-- ABOUT THIS EXERCISE --
Search the data below for the string "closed" and copy all lines where it shows up.

-- DATA --
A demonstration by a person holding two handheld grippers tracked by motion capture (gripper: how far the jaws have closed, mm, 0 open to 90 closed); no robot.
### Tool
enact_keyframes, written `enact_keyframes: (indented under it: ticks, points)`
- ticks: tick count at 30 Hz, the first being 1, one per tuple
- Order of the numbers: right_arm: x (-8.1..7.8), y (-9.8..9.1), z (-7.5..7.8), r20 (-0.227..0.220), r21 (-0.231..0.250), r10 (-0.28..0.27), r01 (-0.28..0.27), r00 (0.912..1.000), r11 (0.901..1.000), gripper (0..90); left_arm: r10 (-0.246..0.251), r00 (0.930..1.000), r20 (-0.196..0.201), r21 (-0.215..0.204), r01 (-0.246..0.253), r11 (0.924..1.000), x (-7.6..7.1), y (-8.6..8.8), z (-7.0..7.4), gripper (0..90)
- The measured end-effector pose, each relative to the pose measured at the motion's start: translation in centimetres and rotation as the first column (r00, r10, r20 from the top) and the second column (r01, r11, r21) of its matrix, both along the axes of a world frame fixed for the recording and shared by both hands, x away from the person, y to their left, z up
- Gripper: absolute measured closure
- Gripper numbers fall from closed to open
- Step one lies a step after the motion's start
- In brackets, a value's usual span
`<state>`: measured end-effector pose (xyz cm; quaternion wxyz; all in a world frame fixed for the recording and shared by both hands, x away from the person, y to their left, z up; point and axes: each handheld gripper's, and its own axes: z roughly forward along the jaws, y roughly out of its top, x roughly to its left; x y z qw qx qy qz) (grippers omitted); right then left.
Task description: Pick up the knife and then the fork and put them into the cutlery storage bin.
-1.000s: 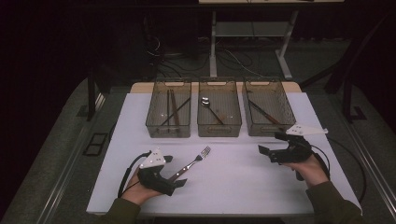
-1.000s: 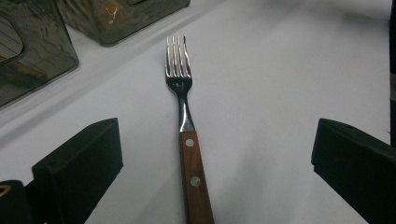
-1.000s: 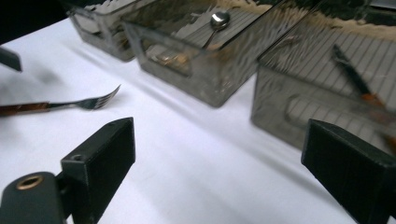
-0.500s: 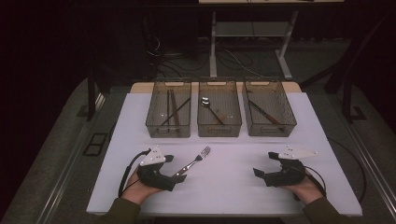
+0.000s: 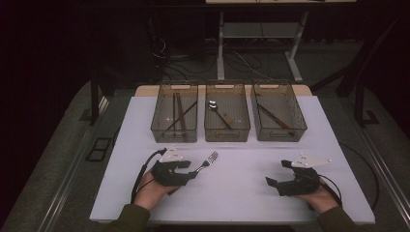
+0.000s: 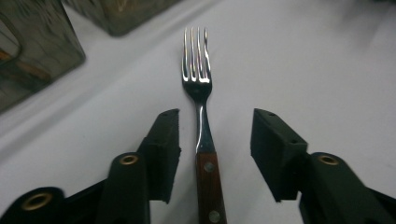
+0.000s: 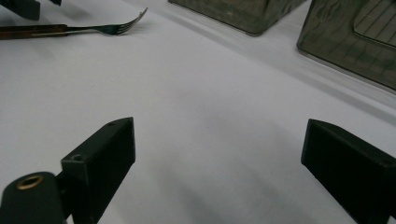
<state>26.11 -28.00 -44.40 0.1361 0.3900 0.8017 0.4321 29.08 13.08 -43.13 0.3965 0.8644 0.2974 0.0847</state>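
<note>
Since the earlier frame, the right gripper [image 5: 270, 182] has come down from mid-right of the high view to the lower right, near the white table's [image 5: 241, 193] front edge, its jaws spread wide with nothing between them. Lower left of centre, the left gripper [image 5: 193, 171] has crept forward along the fork [image 5: 209, 159], and its jaws have just been closing: in the left gripper view they stand narrowed on either side of the wooden handle [image 6: 208, 186], a gap visible at each pad. Tines point toward the three bins [image 5: 227, 133].
</note>
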Motion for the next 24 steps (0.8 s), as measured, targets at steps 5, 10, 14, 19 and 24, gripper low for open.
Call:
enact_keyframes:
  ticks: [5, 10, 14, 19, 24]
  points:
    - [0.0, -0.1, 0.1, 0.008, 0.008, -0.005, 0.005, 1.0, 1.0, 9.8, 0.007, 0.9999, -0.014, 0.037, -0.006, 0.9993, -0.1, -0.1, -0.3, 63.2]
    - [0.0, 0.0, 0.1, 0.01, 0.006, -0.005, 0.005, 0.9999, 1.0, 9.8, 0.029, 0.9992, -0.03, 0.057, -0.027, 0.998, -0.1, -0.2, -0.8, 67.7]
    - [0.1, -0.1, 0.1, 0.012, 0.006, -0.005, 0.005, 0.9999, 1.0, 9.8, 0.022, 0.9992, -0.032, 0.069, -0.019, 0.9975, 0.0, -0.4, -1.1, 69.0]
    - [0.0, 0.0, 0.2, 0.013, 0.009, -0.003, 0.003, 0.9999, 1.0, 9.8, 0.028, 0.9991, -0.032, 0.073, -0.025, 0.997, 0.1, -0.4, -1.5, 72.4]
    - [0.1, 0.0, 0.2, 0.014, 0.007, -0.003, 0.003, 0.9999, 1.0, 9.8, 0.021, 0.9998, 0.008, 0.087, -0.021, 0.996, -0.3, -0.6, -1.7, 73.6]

-- RESPONSE AREA --
A demonstration by a person holding two handheld grippers tracked by motion capture (gripper: how far the jaws have closed, mm, 0 open to 90 closed); no robot.
- Gripper numbers fall from closed to open

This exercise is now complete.